Have we just seen the funeral of the WTO ‘single undertaking’?

The WTO director-general says she discouraged negotiators from trading give-and-take across issues

Photo of WTO DG Okonjo-Iweala in the closing session, June 17, 2022

See also
WTO members achieve breakthrough, but the tough part is what happens next | The successful WTO Conference saw one big failure: agriculture | Our scorecards

By Robert Wolfe
POSTED JUNE 21, 2022 | UPDATED JUNE 21, 2022

Observers of multiple World Trade Organization (WTO) ministerial conferences felt gloomy early during the June 12–17 meeting, when Director-General Ngozi Okonjo-Iweala warned against mingling the issues.
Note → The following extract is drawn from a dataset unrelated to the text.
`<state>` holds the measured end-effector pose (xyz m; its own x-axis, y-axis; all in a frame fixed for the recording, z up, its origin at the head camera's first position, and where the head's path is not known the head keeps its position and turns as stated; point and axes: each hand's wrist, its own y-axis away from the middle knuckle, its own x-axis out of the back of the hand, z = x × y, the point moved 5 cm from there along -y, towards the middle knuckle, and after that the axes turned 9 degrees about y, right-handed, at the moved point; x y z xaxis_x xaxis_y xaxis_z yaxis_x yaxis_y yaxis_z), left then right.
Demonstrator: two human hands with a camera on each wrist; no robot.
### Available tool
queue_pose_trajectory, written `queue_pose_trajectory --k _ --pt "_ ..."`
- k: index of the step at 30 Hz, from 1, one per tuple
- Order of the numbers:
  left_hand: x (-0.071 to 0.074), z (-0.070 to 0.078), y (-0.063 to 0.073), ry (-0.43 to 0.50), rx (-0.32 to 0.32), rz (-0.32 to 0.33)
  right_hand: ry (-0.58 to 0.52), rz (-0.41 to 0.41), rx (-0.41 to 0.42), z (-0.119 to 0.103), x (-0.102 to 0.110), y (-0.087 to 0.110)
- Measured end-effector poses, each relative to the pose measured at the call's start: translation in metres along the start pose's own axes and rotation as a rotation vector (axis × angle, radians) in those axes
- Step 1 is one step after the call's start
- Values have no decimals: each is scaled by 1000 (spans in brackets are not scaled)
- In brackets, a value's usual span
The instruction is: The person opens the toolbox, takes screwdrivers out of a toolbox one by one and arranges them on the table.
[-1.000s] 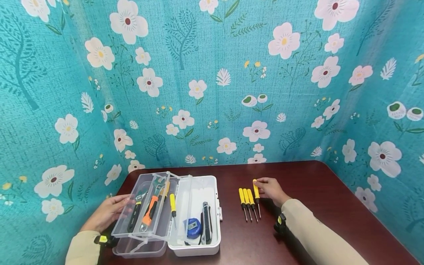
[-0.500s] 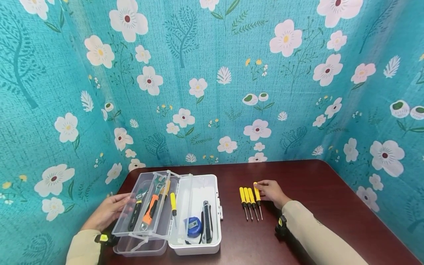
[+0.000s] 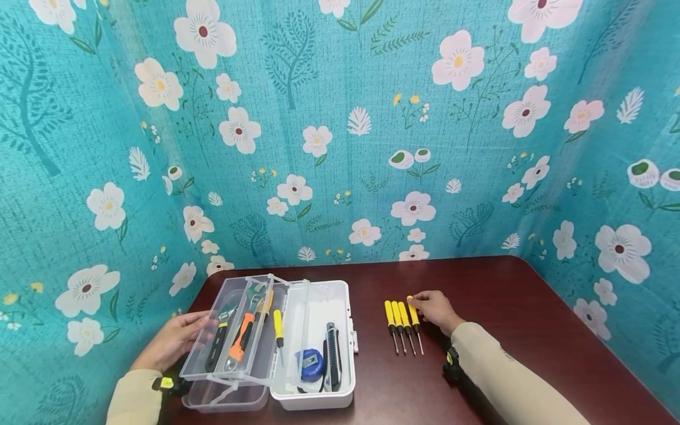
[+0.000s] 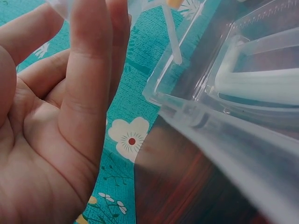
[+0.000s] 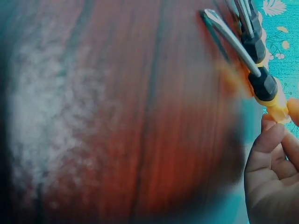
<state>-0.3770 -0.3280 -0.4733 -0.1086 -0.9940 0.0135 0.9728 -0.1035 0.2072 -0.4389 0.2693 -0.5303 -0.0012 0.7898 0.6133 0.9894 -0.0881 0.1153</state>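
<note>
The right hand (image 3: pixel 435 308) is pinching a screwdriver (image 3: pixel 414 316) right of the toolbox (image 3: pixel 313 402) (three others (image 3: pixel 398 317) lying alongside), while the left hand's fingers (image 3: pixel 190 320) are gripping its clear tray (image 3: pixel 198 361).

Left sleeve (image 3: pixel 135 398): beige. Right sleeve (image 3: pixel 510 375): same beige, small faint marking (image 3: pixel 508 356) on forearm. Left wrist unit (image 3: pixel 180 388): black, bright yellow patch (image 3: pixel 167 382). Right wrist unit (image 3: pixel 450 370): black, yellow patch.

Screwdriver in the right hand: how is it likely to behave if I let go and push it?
The screwdriver should stay stiff, given its straight metal shaft. Its faceted black collar may limit rolling. The shiny table might let it slide, though.
</note>
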Motion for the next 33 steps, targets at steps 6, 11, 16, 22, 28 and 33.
queue_pose_trajectory --k 6,11,16,22,28,33 --pt "2 -3 -2 -3 3 15 11 -6 -6 1 -2 1" --pt "3 -4 -2 1 9 34 15 -10 2 0 -2 2" --pt "2 -4 -1 12 10 34 31 -5 11 0 -3 -1" --pt "3 -3 -2 16 1 28 62 -7 21 -1 -4 -5" --pt "2 -2 -2 15 -13 -2 89 -16 -1 -2 -5 -6" --pt "2 0 -1 7 -12 -9 118 -9 7 -5 -5 -6"
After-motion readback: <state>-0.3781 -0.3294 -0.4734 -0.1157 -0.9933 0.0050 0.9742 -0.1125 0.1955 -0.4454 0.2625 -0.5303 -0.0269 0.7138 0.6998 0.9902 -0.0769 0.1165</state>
She was reported to have urged ministers to make trade-offs within the same issue rather than across the package of issues.
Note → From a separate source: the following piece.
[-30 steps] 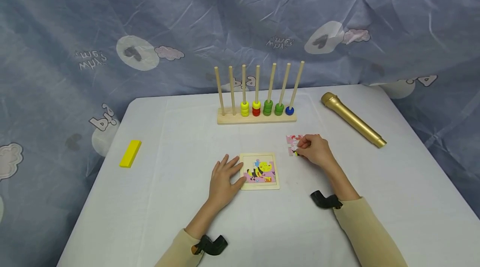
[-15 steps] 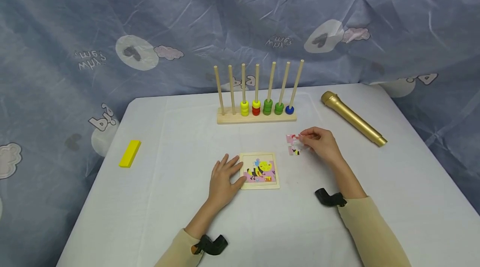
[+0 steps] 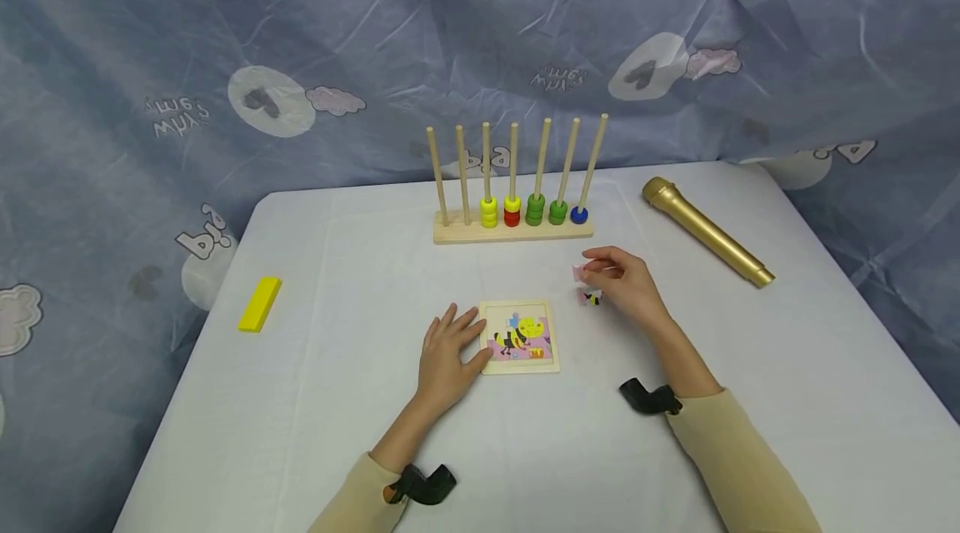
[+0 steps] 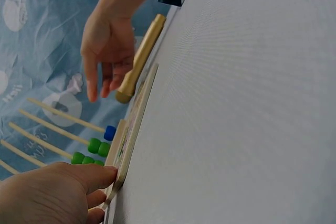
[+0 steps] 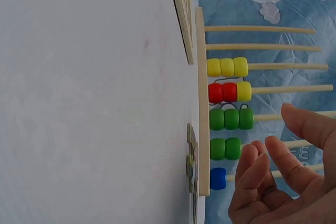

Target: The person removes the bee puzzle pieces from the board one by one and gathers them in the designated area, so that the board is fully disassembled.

In an interview with the Financial Times’ Alan Beattie (paywalled) she confirmed her approach.

“Sometimes, all this leveraging and cross connections between outcomes I think in the past has led to the failure to achieve anything, because then everything just doesn’t work and collapses. I was really determined from the get-go that wasn’t going to happen and I was trying to discourage members from linking one thing to another,” she said.


I was trying to discourage members from linking one thing to another

— Ngozi Okonjo-Iweala,
Financial times

Those of us who analyse the WTO have a mental model of how members could reach agreement. When the process seems too slow, or it fails, analysts think: if the Secretariat or members could do it differently, then the obstacles could be overcome. This reasoning is counterfactual, meaning something that has not happened but might happen under different conditions.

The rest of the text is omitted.